Your instructions |
Your copy of the data should leave out the images and match everything else exactly.

►

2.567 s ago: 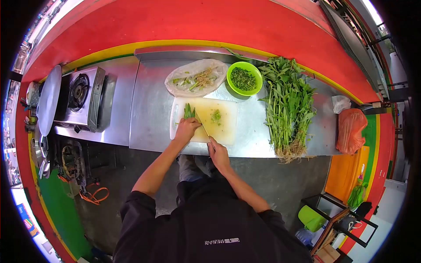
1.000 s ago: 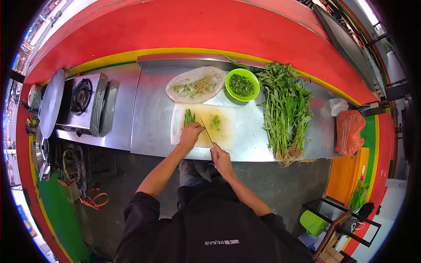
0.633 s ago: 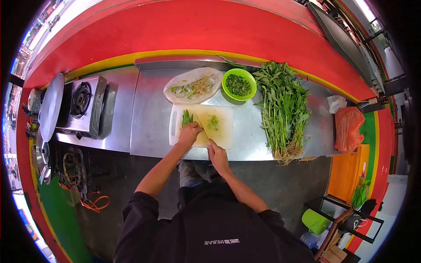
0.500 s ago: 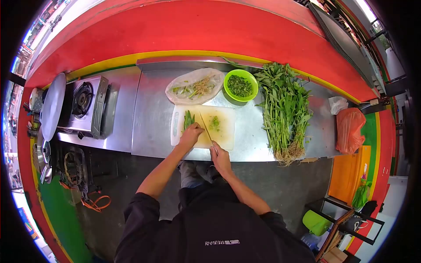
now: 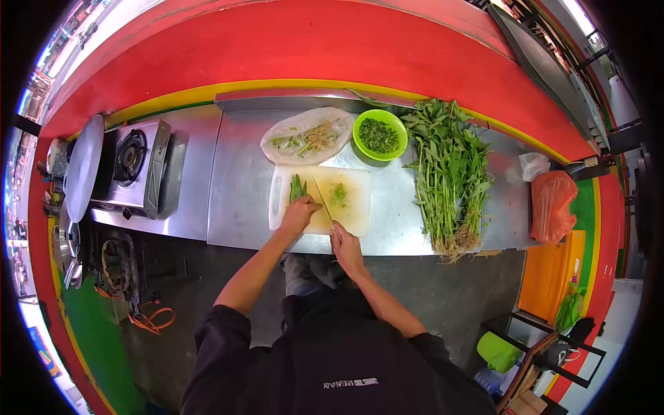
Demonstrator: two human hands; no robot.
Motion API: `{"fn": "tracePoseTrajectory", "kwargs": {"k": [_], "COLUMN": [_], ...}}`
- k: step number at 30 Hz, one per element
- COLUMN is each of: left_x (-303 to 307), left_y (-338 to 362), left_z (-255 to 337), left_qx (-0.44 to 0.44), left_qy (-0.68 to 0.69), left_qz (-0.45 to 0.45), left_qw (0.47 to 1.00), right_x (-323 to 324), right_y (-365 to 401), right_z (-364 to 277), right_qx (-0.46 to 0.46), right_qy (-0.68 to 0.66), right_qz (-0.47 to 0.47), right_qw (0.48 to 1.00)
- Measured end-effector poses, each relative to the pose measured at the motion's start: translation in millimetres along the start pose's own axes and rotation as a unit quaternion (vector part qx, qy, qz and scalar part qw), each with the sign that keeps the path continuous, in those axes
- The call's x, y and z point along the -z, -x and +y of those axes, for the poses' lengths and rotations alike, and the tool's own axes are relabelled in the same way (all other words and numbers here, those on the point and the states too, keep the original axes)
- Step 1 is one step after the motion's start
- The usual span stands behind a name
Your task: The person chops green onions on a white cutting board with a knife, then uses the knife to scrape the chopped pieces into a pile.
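Observation:
My left hand [image 5: 297, 215] is closed around a small bunch of green leaves [image 5: 297, 185] on the white cutting board [image 5: 356, 178]. The leaf tips stick out beyond my fingers, toward the board's far side. My right hand [image 5: 346, 250] grips a knife [image 5: 323, 200] by its handle, at the near edge of the board. Its thin blade slants up and to the left, close beside my left fingertips. Just right of the blade lies a little pile of chopped greens [image 5: 338, 194].
Behind the board are a clear plastic bag [image 5: 275, 135] of rooty trimmings and a lime-green bowl [image 5: 395, 124] of chopped greens. A large heap of leafy stems [image 5: 448, 183] lies to the right, then a red plastic bag [image 5: 552, 206]. A gas stove [image 5: 131, 166] stands far left.
Almost nothing differs. The knife and my right hand have shifted very slightly to the left; the leaves, board and chopped pile look the same.

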State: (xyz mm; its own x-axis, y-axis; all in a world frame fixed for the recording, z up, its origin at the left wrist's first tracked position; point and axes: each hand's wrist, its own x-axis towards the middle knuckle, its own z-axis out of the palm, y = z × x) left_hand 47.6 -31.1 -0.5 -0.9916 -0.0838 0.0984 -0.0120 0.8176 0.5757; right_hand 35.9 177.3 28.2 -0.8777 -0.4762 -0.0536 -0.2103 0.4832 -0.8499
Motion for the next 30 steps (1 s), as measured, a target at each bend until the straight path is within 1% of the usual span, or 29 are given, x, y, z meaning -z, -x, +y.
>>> {"fn": "tracePoseTrajectory", "kwargs": {"k": [1, 2, 3, 4, 7, 9, 10, 12, 13, 15, 19, 21, 22, 23, 25, 26, 30], "left_x": [-0.5, -0.7, -2.1, -3.8, -8.9, -7.4, -4.7, -2.1, -0.9, 2.4, 2.7, 0.9, -0.1, -0.7, -0.3, -0.8, -0.5], "left_y": [0.4, 0.8, 1.4, 0.5, -3.2, -3.3, -2.4, -2.7, -2.2, -1.7, -0.5, -2.1, -2.7, -3.3, -4.0, -3.7, -2.6], "left_z": [2.4, 4.1, 3.4, 2.8, -1.2, -2.0, -0.8, 2.9, 4.1, 3.5, 5.0, 6.4, 6.0, 5.2, 3.8, 4.1, 7.1], "left_qx": [0.028, 0.055, 0.057, 0.052, 0.052, 0.057, 0.050, 0.041, 0.040, 0.041, 0.041, 0.039, 0.034, 0.029, 0.024, 0.019, 0.018], "left_qy": [0.022, 0.046, 0.047, 0.055, 0.070, 0.075, 0.065, 0.055, 0.035, 0.011, 0.038, 0.049, 0.048, 0.047, 0.046, 0.046, 0.026], "left_qz": [-0.002, -0.005, -0.006, 0.000, 0.000, -0.007, -0.009, -0.011, -0.017, -0.023, -0.001, 0.005, 0.008, 0.012, 0.012, 0.012, 0.014], "left_qw": [0.999, 0.997, 0.997, 0.997, 0.996, 0.996, 0.997, 0.998, 0.998, 0.999, 0.998, 0.998, 0.998, 0.998, 0.999, 0.999, 0.999], "right_x": [2.4, 6.7, 9.0, 8.1, 4.9, 3.6, 3.5, 3.5, 3.1, -0.5, 3.3, 6.6, 6.7, 6.0, 1.2, -0.7, -0.6], "right_y": [0.2, 2.1, 4.5, 6.4, 6.9, 5.3, 3.8, -1.4, -2.6, -5.0, 2.0, 4.6, 5.1, 5.3, 7.1, 5.8, -1.8], "right_z": [-3.0, -5.2, -5.5, -2.8, 2.1, 3.8, 3.6, 4.4, 4.9, 3.6, 3.0, 3.6, 3.8, 3.7, 10.8, 15.0, 8.7], "right_qx": [0.000, -0.028, -0.058, -0.060, -0.061, -0.021, -0.023, -0.029, -0.029, -0.017, -0.015, -0.062, -0.102, -0.102, -0.051, -0.025, -0.019], "right_qy": [-0.001, 0.002, 0.005, 0.006, 0.007, 0.023, 0.024, 0.065, 0.064, 0.017, -0.005, -0.002, -0.005, -0.005, 0.000, 0.027, 0.047], "right_qz": [-0.002, -0.022, -0.042, -0.043, -0.054, -0.028, -0.028, -0.045, -0.044, -0.025, -0.004, -0.050, -0.078, -0.078, -0.042, -0.035, -0.037], "right_qw": [1.000, 0.999, 0.997, 0.997, 0.997, 0.999, 0.999, 0.996, 0.997, 0.999, 1.000, 0.997, 0.992, 0.992, 0.998, 0.999, 0.998]}}
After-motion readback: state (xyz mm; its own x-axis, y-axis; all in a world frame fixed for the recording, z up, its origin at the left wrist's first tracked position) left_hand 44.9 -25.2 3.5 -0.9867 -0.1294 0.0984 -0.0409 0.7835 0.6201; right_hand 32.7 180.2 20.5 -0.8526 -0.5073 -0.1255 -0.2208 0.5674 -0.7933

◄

Exercise answer |
2.567 s ago: 
1.000 s ago: 
0.633 s ago: 
0.500 s ago: 
now: 
Demonstrator: two human hands; no robot.
Motion API: `{"fn": "tracePoseTrajectory", "kwargs": {"k": [_], "COLUMN": [_], ...}}`
- k: step number at 30 Hz, one per element
- COLUMN is each of: left_x (-303 to 307), left_y (-338 to 362), left_z (-255 to 337), left_qx (-0.44 to 0.44), left_qy (-0.68 to 0.69), left_qz (-0.45 to 0.45), left_qw (0.47 to 1.00), right_x (-323 to 324), right_y (-365 to 401), right_z (-364 to 277), right_qx (-0.46 to 0.46), right_qy (-0.68 to 0.66), right_qz (-0.47 to 0.47), right_qw (0.48 to 1.00)
- Measured end-effector poses, each relative to the pose measured at the motion's start: translation in millimetres along the start pose's own axes and rotation as a unit quaternion (vector part qx, qy, qz and scalar part qw), each with the sign that keeps the path continuous, in those axes
- The call's x, y and z point along the -z, -x and +y of those axes, for the poses' lengths and rotations alike, and the tool's own axes are relabelled in the same way (all other words and numbers here, those on the point and the states too, keep the original axes)
- Step 1 is one step after the motion's start
- The usual span stands behind a name
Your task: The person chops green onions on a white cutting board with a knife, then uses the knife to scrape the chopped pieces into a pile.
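Observation:
My left hand [image 5: 297, 215] is closed around a small bunch of green leaves [image 5: 297, 185] on the white cutting board [image 5: 356, 178]. The leaf tips stick out beyond my fingers, toward the board's far side. My right hand [image 5: 346, 250] grips a knife [image 5: 323, 200] by its handle, at the near edge of the board. Its thin blade slants up and to the left, close beside my left fingertips. Just right of the blade lies a little pile of chopped greens [image 5: 338, 194].
Behind the board are a clear plastic bag [image 5: 275, 135] of rooty trimmings and a lime-green bowl [image 5: 395, 124] of chopped greens. A large heap of leafy stems [image 5: 448, 183] lies to the right, then a red plastic bag [image 5: 552, 206]. A gas stove [image 5: 131, 166] stands far left.
Almost nothing differs. The knife and my right hand have shifted very slightly to the left; the leaves, board and chopped pile look the same.
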
State: (xyz mm; its own x-axis, y-axis; all in a world frame fixed for the recording, z up, its origin at the left wrist's first tracked position; point and axes: each hand's wrist, its own x-axis towards the middle knuckle, its own z-axis out of the palm, y = z × x) left_hand 47.6 -31.1 -0.5 -0.9916 -0.0838 0.0984 -0.0120 0.8176 0.5757; right_hand 35.9 177.3 28.2 -0.8777 -0.4762 -0.0536 -0.2103 0.4832 -0.8499
Motion for the next 30 steps (1 s), as measured, a target at each bend until the straight path is within 1% of the usual span, or 29 are given, x, y, z meaning -z, -x, +y.
>>> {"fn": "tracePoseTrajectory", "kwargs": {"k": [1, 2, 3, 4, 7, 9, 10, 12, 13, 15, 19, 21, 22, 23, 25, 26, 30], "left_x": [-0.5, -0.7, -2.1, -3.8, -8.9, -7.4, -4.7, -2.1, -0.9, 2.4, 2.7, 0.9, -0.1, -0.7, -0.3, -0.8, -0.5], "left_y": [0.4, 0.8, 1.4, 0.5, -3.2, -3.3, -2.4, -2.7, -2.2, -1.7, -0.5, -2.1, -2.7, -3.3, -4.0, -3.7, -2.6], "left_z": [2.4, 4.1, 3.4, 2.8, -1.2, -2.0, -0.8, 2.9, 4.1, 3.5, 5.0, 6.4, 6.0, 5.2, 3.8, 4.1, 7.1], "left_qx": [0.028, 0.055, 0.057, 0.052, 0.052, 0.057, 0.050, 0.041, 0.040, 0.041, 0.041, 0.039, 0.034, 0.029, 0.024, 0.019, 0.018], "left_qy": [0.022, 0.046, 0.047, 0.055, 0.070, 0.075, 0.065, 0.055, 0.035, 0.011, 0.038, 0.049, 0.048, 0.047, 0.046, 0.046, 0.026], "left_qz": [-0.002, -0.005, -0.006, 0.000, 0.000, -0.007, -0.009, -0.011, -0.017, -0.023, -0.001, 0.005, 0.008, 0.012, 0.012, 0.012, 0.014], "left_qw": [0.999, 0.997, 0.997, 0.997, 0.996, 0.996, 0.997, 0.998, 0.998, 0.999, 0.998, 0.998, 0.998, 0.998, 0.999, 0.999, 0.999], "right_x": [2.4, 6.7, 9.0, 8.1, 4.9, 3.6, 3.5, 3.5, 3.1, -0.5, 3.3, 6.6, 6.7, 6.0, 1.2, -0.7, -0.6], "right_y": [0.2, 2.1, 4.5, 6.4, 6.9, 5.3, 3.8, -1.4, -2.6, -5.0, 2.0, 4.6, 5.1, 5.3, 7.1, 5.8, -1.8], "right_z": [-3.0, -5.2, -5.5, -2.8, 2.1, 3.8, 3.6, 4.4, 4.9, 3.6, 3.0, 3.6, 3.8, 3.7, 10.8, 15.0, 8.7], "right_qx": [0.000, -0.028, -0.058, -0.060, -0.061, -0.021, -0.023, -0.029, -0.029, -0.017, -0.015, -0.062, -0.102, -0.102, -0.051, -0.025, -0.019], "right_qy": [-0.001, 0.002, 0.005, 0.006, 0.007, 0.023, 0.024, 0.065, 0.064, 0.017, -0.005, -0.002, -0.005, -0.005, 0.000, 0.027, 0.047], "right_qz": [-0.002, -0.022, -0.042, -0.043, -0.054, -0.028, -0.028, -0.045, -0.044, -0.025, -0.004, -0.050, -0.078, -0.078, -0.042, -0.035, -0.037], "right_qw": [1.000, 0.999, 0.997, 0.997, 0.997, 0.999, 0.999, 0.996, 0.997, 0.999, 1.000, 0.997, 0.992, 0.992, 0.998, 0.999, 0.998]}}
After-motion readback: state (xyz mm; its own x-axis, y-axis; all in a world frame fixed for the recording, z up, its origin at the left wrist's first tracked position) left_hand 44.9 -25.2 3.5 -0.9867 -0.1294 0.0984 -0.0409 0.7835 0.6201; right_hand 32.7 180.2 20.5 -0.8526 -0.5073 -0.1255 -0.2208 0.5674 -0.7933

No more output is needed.